***** Source material *****
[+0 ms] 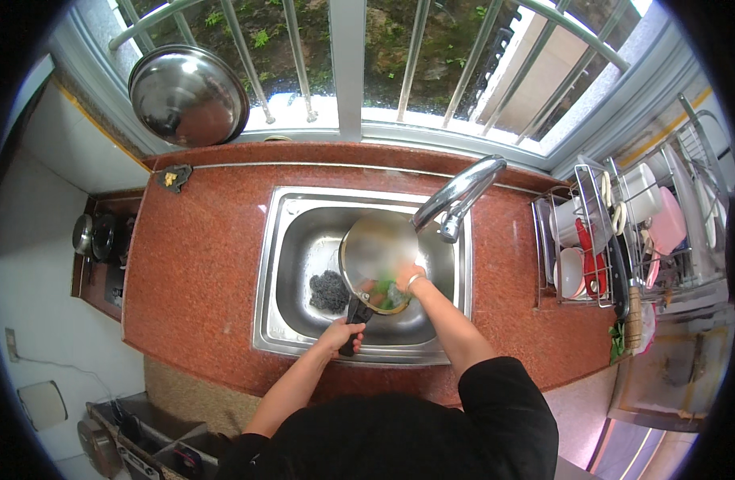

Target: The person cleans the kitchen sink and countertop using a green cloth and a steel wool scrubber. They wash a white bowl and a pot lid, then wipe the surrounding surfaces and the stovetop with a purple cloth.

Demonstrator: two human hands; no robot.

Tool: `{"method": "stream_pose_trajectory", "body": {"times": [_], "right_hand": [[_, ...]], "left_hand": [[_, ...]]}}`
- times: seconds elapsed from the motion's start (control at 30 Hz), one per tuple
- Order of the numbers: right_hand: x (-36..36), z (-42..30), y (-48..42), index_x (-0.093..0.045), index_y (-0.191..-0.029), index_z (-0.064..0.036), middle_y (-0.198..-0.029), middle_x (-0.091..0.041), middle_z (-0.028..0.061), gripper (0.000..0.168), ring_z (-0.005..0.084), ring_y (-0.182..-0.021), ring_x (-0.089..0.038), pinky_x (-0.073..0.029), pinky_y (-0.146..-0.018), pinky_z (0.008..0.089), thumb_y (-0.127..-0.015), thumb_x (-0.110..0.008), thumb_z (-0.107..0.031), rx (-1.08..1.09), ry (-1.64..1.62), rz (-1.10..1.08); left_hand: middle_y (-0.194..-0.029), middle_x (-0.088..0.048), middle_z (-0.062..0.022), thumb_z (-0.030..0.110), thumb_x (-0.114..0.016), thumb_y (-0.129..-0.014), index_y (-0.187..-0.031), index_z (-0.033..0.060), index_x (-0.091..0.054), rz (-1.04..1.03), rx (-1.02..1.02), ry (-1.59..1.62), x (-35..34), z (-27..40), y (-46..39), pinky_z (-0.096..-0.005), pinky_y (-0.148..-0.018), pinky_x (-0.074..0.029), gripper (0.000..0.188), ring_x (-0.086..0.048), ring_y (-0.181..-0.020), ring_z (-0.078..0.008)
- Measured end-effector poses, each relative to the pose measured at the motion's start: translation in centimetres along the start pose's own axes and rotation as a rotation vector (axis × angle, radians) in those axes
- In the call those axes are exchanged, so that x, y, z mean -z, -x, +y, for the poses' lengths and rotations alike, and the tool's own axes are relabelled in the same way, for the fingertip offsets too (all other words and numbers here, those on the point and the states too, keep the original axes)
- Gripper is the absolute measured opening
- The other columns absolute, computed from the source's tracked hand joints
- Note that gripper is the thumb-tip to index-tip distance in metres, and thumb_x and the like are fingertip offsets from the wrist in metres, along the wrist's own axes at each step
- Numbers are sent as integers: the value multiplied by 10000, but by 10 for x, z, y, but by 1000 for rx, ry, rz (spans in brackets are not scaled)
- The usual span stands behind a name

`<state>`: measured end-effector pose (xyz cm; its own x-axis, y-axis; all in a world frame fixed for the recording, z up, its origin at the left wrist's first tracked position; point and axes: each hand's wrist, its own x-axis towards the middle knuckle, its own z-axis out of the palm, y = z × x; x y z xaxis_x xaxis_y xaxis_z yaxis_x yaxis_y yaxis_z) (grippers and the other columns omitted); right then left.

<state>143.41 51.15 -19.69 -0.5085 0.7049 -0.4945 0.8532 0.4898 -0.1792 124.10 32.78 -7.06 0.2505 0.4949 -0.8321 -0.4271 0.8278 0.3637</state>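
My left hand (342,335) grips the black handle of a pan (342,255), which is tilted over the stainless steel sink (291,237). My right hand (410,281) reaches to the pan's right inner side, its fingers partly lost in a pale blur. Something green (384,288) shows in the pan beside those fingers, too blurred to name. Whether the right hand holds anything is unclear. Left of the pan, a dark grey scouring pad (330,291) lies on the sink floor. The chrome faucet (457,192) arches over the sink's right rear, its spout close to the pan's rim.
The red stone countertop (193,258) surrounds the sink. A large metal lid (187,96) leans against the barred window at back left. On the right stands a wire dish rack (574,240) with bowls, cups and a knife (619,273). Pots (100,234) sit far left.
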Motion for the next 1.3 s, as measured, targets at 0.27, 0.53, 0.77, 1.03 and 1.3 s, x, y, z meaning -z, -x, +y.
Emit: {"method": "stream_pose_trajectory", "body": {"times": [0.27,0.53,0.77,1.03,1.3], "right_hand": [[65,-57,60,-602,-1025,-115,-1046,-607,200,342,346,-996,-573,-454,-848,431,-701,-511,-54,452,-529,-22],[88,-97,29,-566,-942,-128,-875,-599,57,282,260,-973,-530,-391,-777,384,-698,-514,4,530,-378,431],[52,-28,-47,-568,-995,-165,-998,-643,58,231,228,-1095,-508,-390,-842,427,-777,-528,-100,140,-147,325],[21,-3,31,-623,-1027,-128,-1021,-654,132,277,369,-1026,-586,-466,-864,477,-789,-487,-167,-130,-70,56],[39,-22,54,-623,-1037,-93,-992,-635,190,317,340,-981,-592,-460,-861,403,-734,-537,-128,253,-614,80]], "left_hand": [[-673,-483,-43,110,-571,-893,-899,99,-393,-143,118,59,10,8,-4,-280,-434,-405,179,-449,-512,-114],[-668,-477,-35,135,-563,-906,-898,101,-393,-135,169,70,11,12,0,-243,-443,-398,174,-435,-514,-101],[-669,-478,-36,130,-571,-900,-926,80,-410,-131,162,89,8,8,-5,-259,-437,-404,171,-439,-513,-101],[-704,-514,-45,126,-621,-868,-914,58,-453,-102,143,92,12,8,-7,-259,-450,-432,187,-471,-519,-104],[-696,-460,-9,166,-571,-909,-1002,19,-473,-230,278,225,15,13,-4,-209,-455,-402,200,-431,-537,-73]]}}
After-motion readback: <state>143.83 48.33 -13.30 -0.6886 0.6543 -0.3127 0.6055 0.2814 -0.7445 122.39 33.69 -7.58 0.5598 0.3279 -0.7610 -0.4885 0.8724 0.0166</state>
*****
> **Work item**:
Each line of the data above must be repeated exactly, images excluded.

> **Task answer**:
[+0 ms] 

Target: The person cleans the kitchen sink and countertop using a green cloth and a steel wool scrubber. They wash a white bowl and a pot lid, then wipe the surrounding surfaces and the stovetop with a purple cloth.

Demonstrator: two human hands; no robot.

Tool: `{"method": "stream_pose_trajectory", "body": {"times": [_], "right_hand": [[_, ...]], "left_hand": [[_, ...]]}}`
- times: seconds elapsed from the motion's start (control at 30 Hz), one per tuple
- Order of the numbers: right_hand: x (-36..36), z (-42..30), y (-48..42), index_x (-0.093..0.045), index_y (-0.191..-0.029), index_z (-0.064..0.036), middle_y (-0.198..-0.029), middle_x (-0.091..0.041), middle_z (-0.028..0.061), gripper (0.000..0.168), ring_z (-0.005..0.084), ring_y (-0.182..-0.021), ring_x (-0.089..0.038), pinky_x (-0.073..0.029), pinky_y (-0.146..-0.018), pinky_z (0.008..0.089), thumb_y (-0.127..-0.015), thumb_x (-0.110..0.008), thumb_z (-0.107..0.031), rx (-1.08..1.09), ry (-1.64..1.62), rz (-1.10..1.08); left_hand: middle_y (-0.194..-0.029), middle_x (-0.088..0.048), middle_z (-0.062..0.022), thumb_z (-0.030..0.110), thumb_x (-0.114..0.016), thumb_y (-0.129..-0.014), index_y (-0.187..-0.031), index_z (-0.033..0.060), index_x (-0.091..0.054), rz (-1.04..1.03), rx (-1.02..1.02), ry (-1.59..1.62), x (-35..34), z (-27..40), y (-46..39), pinky_z (-0.096..-0.005), pinky_y (-0.148..-0.018), pinky_x (-0.074..0.029), gripper (0.000..0.188), ring_x (-0.086..0.048), ring_y (-0.181..-0.020), ring_z (-0.078..0.008)
- Measured end-effector poses, each relative to the pose measured at the motion's start: translation in centimetres along the start pose's own axes and rotation as a rotation vector (axis × angle, radians) in those axes
- In the call those axes are exchanged, so that x, y, z mean -z, -x, +y, for the poses' lengths and rotations alike, and the tool's own axes are relabelled in the same way, for the fingertip offsets too (all other words and numbers here, those on the point and the states too, keep the original axes)
- Gripper is the absolute measured opening
- The other columns absolute, computed from the source's tracked hand joints
- Note that gripper is the thumb-tip to index-tip distance in metres, and thumb_x and the like are fingertip offsets from the wrist in metres, along the wrist's own axes at each step
- Numbers are sent as integers: the value multiplied by 10000, but by 10 for x, z, y, but by 1000 for rx, ry, rz (spans in brackets are not scaled)
- The usual span stands behind a name

`<state>`: measured end-effector pose (xyz cm; its own x-axis, y-axis; all in a world frame fixed for the recording, z up, its origin at the left wrist's first tracked position; point and axes: each hand's wrist, its own x-axis towards the middle knuckle, its own z-axis out of the palm, y = z × x; x y z xaxis_x xaxis_y xaxis_z yaxis_x yaxis_y yaxis_z) (grippers and the other columns omitted); right then left.

<state>143.41 51.15 -19.69 -0.5085 0.7049 -0.4945 0.8532 0.4898 -0.1792 124.10 32.78 -7.06 0.2505 0.4949 -0.8321 -0.4271 0.8278 0.3637</state>
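My left hand (342,335) grips the black handle of a pan (342,255), which is tilted over the stainless steel sink (291,237). My right hand (410,281) reaches to the pan's right inner side, its fingers partly lost in a pale blur. Something green (384,288) shows in the pan beside those fingers, too blurred to name. Whether the right hand holds anything is unclear. Left of the pan, a dark grey scouring pad (330,291) lies on the sink floor. The chrome faucet (457,192) arches over the sink's right rear, its spout close to the pan's rim.
The red stone countertop (193,258) surrounds the sink. A large metal lid (187,96) leans against the barred window at back left. On the right stands a wire dish rack (574,240) with bowls, cups and a knife (619,273). Pots (100,234) sit far left.
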Motion for the next 1.3 s, as measured, targets at 0.27, 0.53, 0.77, 1.03 and 1.3 s, x, y, z meaning -z, -x, +y.
Emit: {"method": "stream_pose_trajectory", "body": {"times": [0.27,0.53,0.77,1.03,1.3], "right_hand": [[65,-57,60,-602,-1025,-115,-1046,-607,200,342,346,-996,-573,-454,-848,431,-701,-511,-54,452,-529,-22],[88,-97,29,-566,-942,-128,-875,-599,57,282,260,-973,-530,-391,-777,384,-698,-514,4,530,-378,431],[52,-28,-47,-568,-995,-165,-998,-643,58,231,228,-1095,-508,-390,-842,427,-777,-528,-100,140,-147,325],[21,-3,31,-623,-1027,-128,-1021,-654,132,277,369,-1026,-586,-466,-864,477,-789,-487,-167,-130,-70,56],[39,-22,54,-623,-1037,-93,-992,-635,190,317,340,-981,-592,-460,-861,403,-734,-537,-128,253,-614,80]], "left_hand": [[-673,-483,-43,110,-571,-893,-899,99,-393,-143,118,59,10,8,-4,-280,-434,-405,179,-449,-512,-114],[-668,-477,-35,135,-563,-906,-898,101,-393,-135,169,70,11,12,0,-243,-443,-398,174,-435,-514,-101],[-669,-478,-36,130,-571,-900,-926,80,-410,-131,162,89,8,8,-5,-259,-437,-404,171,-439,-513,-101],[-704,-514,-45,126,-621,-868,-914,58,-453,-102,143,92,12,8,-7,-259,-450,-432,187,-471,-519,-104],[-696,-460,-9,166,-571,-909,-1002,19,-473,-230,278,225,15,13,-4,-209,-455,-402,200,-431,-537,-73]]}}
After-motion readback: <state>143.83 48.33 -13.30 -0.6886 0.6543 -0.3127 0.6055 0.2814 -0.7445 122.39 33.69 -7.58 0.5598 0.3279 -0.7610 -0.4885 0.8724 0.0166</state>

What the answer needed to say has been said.